Tanpa ada saya sempat berpikir , mulutku telah ngomong lebih dulu, “Dia tidak senang model yang aneh-aneh,

maklum gadis pingitan serta pemalu, tetapi jika vaginanya dijilatin, karena itu ia akan

terangsang!”.



“Wow.., saya malah ingin sekali mencium serta menjilati sisi vagina, ada berbau ciri khas wanita terpancar

dari sana.., itu membuat saya benar-benar terangsang!”, kata Richard.



“Kalau Lillian benar-benar senang main di atas, doggy model serta yang pasti senang blow-job” sambungnya.

Dengar itu saya jadi bernafsu , belum-belum telah berasa nyeri dibagian bawahku memikirkan

senjataku diisap mulut mungil Lillian itu.



Selanjutnya lanjut Richard meyakinkanku, “Oke deh.., santai saja kelak, agar saya yang mengatur. Ngomong-ngomong

my wife sudah tahu gagasan ini kok, ia itu orangnya tetap terbuka dalam hal sex.., jadi sepakat aja”.
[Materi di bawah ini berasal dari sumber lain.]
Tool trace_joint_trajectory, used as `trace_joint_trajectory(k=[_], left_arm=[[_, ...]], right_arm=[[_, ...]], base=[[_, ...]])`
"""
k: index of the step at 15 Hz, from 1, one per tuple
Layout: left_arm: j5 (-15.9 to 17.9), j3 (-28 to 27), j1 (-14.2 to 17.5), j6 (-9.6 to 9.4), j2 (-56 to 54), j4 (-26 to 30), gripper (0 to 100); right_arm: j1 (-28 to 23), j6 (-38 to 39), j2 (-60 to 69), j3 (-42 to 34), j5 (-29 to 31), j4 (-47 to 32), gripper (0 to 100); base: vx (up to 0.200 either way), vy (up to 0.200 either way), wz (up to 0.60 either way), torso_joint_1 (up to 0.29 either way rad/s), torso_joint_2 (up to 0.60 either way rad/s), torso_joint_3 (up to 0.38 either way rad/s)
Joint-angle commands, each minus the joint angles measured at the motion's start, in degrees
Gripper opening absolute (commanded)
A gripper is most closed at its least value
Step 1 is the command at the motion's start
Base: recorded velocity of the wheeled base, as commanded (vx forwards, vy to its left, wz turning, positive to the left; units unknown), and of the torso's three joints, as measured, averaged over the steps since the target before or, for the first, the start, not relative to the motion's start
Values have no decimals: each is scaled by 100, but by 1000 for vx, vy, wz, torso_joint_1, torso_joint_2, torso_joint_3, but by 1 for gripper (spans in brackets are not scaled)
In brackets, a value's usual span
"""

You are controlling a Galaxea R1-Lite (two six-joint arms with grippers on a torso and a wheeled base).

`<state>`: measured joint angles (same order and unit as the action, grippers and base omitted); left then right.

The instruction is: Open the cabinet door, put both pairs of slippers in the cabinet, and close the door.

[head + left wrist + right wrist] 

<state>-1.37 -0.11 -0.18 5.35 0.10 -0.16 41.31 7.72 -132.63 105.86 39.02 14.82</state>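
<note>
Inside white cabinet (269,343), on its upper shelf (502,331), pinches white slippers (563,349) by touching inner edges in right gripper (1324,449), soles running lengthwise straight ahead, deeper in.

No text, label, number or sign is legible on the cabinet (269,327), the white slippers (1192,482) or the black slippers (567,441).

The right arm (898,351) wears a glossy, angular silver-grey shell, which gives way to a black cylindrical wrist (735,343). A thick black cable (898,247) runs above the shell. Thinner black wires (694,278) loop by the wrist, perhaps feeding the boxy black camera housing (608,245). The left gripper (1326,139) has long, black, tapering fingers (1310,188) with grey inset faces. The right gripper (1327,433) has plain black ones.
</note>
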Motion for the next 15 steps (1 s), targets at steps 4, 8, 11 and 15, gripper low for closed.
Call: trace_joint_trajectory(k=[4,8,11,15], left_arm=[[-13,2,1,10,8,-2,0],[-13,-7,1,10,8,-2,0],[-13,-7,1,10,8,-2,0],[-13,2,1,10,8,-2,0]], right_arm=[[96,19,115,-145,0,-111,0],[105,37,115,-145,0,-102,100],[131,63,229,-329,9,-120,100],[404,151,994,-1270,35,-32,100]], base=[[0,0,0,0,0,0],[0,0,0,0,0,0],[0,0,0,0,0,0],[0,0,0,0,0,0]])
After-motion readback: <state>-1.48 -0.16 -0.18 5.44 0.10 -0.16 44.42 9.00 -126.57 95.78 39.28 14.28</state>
“Nanti minuman Nindy saya kasih bubuk penghangat sedikit, agar ia cukup lebih berani.., Oke.., yaa!”,

saya cukup kaget , apa Richard akan memberi obat perangsang serta memperkosa Rina? Wah jika

demikian tidak ikhlas saya.



Saya sepakat asal Rina mendapatkan kenikmatan juga. Lihat mimik mukaku yang ragu-ragu itu, Richard cepat-

cepat memberikan tambahan,



“Bukan obat bius atau ineks kok. Hanya pembangkit hasrat aja”, selanjutnya ia menerangkan seterusnya,

“Oke, kelak kamu duduk di samping Lillian ya, Nindy di sampingku”.Narasi Seks Dewasa



Seterusnya acara makan malam berjalan mulus. gagasan Richard. Sesudah makan malam usai

keliatannya bubuk itu mulai bereaksi. Rina terlihat cukup resah, pada dahinya muncul keringat

halus, duduknya terlihat tidak tenang, soalnya jika nafsunya besar, ia cukup resah serta

keringatnya lebih keluar banyak.



Lihat pertanda itu, Richard mengedipkan matanya pada saya serta mengatakan pada Nindy, “Nin.., silahkan

duduk di muka TV saja, lebih dingin disana!”, serta tampa menanti jawaban Nindy, Richard selekasnya

berdiri, menarik bangku Nindy serta menggandengnya ke depan TV 29 inchi yang terdapat di ruangan tengah.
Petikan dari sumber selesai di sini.